▸ **PROBLEM STATEMENT**
Nothing but an exact copy of the data should be given.
BEGIN
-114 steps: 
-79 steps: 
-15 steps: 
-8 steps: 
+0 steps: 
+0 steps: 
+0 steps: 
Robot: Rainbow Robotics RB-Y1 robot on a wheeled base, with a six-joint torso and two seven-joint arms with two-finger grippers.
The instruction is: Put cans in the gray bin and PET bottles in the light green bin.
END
▸ **WRITTEN RESPONSE**
-114 steps: 
-79 steps: 
-15 steps: 
-8 steps: 
+0 steps: 
+0 steps: 
+0 steps: 
Robot: Rainbow Robotics RB-Y1 robot on a wheeled base, with a six-joint torso and two seven-joint arms with two-finger grippers.
The instruction is: Put cans in the gray bin and PET bottles in the light green bin.

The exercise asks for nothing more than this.